Credit to Julie Freedman Smith and Gail Bell, authors of this excellent advice, as written for the Calgary Herald. Julie and Gail are writers, parenting coaches, and founders of Parenting Power.


No matter how you’ve been affected by the Alberta flood, if you’ve got kids, they’ve been affected too. Here are five quick tips to consider as we all move forward during this overwhelming and unbelievable time:

1. Kids (and adults) like it when things stay the same and are predictable. Do what you can to keep things consistent. Even if you aren’t in your home or in charge of your schedule right now, you can talk about what you do know:

  • We are safe.
  • We have people who love us.
  • We will work together to make the best of this.

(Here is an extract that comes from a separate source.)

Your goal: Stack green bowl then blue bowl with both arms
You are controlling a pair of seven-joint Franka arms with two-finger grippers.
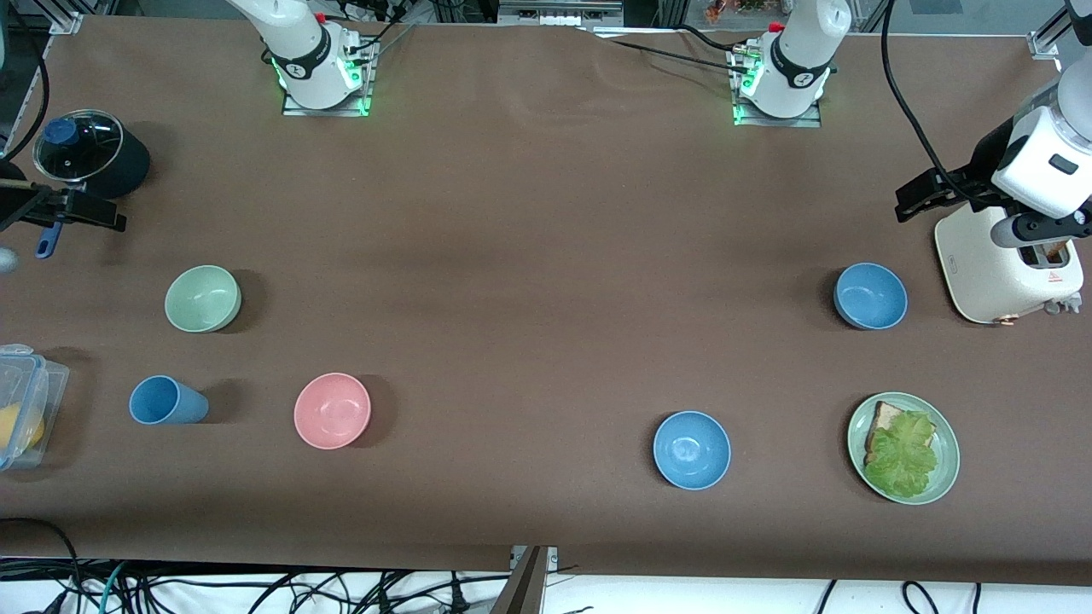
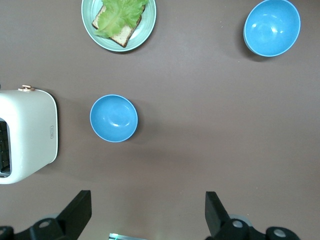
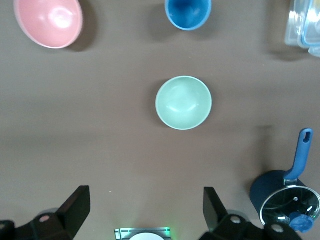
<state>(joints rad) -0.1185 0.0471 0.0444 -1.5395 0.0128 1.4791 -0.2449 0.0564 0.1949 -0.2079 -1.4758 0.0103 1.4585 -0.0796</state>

2. Our adult experiences define our level of fear and worry. Don’t assume that you know what they are thinking. When sharing news with kids, use facts and keep them age specific. Start by asking what they already know. That way, you can clarify mistakes and edit how much information you give them.

3. The pictures coming out of this situation are awe-inspiring. Be aware of how much you are talking about “how awful” this is. Kids may build on that fear. Remind them there are lots of people working to help the situation and that in time, it will be better.

4. Share your feelings and support those of your children. This is a scary time and we are feeling a bit worried. It’s easy to be scared but we want you to know we are a team and we know that we can discuss our concerns and figure out a plan to help. Let’s also be thankful for what we have. If you are scared or worried, you can always talk to us about how you’re feeling. We’ll help you know how things will work out okay. It’s not your job to protect us or keep us happy.

Talking about fears, “what-ifs” and worst-cases can be good because it gets those ideas out of heads and onto paper. From there, you and your kids can work together to make plans for those eventualities or rule them out completely.

5. Don’t worry about making or keeping everyone happy. Exhaustion, fear, sadness and many other emotions will be running high. The best way through an emotion is out the other side, so rather than denying the emotion, acknowledge it: You seem scared. Cry out your feelings and that feeling will pass. Do you want to draw a picture about this?

At Arete, we echo Julie and Gail’s closing sentence: Our prayers and thoughts are with everyone. Be well.